Alla luce della ‘migliore scienza ed esperienza del momento storico’ in cui si scrive, il rischio per i lavoratori dell’altoforno 2 deve considerarsi assai ridotto”, hanno spiegato i giudici del riesame. E’ importante il riferimento al ‘’momento storico’’ perché riconosce la necessità di un percorso di miglioramento graduale e progressivo delle misure per la sicurezza e il risanamento ambientale. Ma è ancora più determinante che la decisione prenda in considerazione quanto accertato dagli organismi tecnici, in precedenza disconosciuto dalla magistratura.
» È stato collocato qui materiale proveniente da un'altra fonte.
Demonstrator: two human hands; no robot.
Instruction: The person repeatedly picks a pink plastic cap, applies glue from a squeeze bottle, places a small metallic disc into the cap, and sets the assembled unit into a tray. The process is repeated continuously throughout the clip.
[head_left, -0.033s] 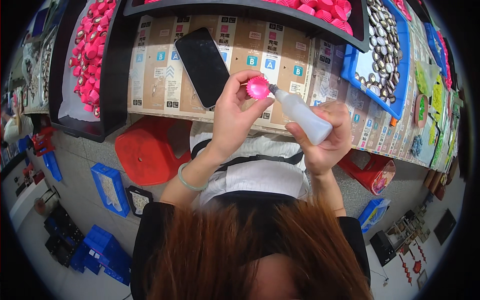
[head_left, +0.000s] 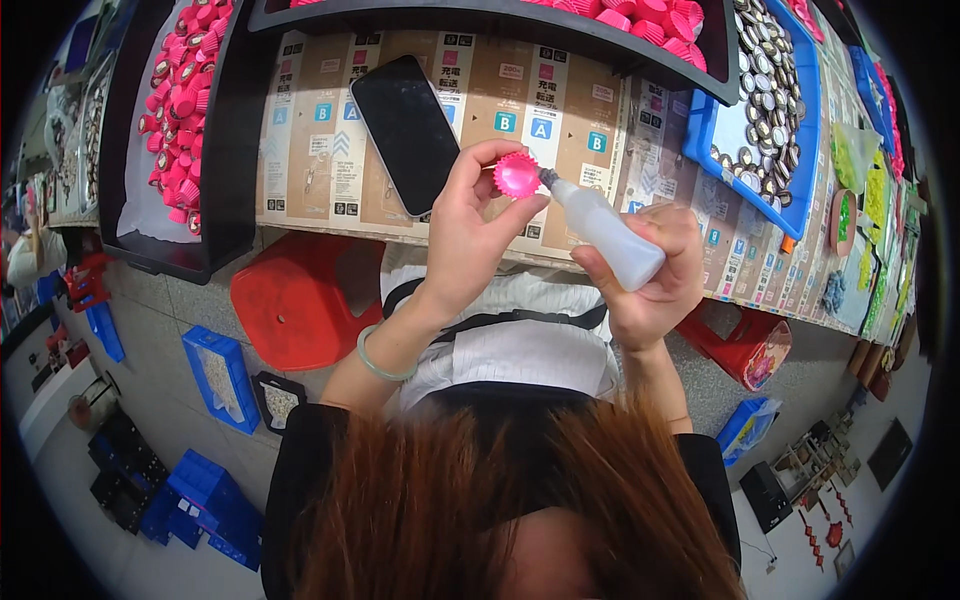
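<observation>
Between the thumb and fingers of my left hand (head_left: 470, 225) is a small pink fluted cup (head_left: 517, 176), its hollow side facing up. My right hand (head_left: 655, 265) is wrapped round a translucent white squeeze bottle (head_left: 612, 238), tilted toward the cup. The bottle's dark narrow tip (head_left: 547, 178) is at the cup's right rim; whether it touches, I cannot tell. Any liquid leaving the tip is too small to make out. Just beyond my left hand, a dark-screened phone (head_left: 405, 130) lies on the table.
A black tray (head_left: 228, 150) of pink cups stands at left, another black tray (head_left: 500, 28) at the back. To the right, a blue tray (head_left: 735, 185) holds many round metal-rimmed pieces (head_left: 765, 110). Red stools (head_left: 290, 305) stand below the table edge, with blue crates (head_left: 195, 500) on the floor.
</observation>
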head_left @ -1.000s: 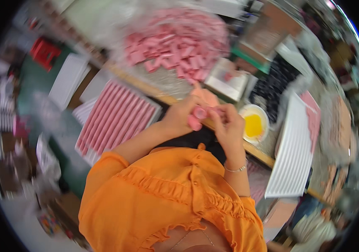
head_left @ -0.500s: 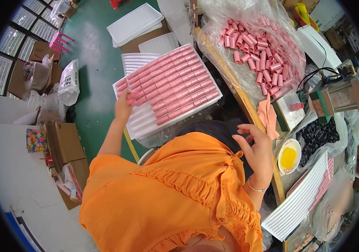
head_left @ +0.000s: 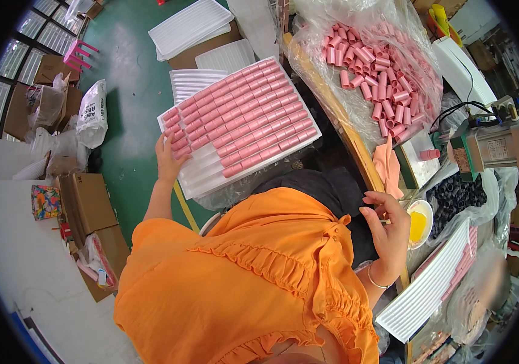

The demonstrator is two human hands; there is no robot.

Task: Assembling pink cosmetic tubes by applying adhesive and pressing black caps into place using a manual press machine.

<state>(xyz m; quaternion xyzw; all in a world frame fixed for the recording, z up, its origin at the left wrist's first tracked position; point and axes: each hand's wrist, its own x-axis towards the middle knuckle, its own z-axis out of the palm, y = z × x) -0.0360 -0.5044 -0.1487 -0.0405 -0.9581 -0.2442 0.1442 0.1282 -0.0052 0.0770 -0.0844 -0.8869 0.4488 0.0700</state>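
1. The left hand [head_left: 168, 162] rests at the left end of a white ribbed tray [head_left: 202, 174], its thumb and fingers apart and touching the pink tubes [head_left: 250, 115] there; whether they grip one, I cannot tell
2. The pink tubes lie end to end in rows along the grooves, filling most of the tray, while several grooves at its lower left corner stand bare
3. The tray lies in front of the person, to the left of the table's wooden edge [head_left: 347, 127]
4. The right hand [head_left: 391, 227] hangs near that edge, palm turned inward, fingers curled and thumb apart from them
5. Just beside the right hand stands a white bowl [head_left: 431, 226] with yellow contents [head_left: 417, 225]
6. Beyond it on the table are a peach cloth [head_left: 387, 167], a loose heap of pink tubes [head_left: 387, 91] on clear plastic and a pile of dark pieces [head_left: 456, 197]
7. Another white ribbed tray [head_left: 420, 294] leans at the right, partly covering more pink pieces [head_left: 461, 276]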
Nella decisione si osserva infatti che “il Ctr-Comitato tecnico regionale Puglia (organo deputato alla valutazione del Rapporto di sicurezza sui Top event e scenari incidentali) ha infatti espresso parere validando la stima delle ‘frequenze di accadimento’ dei Top event contenuta nel rapporto del 2017 e limitandosi a prescrivere ‘il censimento completo delle apparecchiature soggette ad invecchiamento’ e la formulazione di un successivo cronoprogramma di implementazione dei sistemi di controllo entro il 9 settembre 2020. I consulenti RMS di Ilva hanno quantificato in sei eventi in 10.000 anni il rischio che, in presenza di un operatore, si verifichi nell’altoforno n.2 una fiammata analoga a quella che uccise Alessandro Morricella, precisando che le conseguenze varierebbero in funzione della posizione assunta dall’operatore, non preventivabile”. Ovvero, il classico errore umano all’origine della tragedia del 2015. Di conseguenza non viene accolta la valutazione del ‘’custode giudiziario’’ il quale, seguendo altri criteri, aveva invece ritenuto che la stima non dovesse avvalersi della positiva esperienza degli altri altiforni Ilva ove tale evento non si era mai verificato negli ultimi 50 anni, bensì dovesse attenere al solo altoforno n.2, ove si era verificato una volta in 50 anni.

Una decisione siffatta darà certamente luogo a polemiche da parte dei nemici giurati dell’ex Ilva, uno stabilimento lasciato a ‘’bagnomaria’’ per più di sette anni, affidato ad amministratori straordinari, costantemente nel mirino della Procura, fino a quando non fu disposto lo scudo penale negato ai manager di Arcelor Mittal. Il Custode giudiziario, che viene smentito dai giudici del riesame, è Barbara Valenzano  a cui il giudice monocratico del tribunale di Taranto, Francesco Maccagnano, aveva affidato il compito di effettuare entro il 5 dicembre la perizia di valutazione dell’analisi del rischio presentata dai commissari Ilva.  Dapprima l’ing.Valenzano era stata il ‘’custode giudiziario’’ dell’area a caldo, con nomina del gip Patrizia Todisco nel 2012. Da allora ne ha assunto il potere di vigilanza, ispezione, monitoraggio e controllo sulle cokerie, altiforni, acciaierie, parchi minerari e agglomerato. Oltre a essere consulente e ufficiale giudiziario anche per le altre procure pugliesi. Ed è proprio in virtù di questo ruolo che nel 2015 Michele Emiliano, appena eletto governatore, la nominò direttore del dipartimento Ambiente della regione Puglia.  Senza che nessuno trovasse da ridire su di un possibile conflitto di interessi.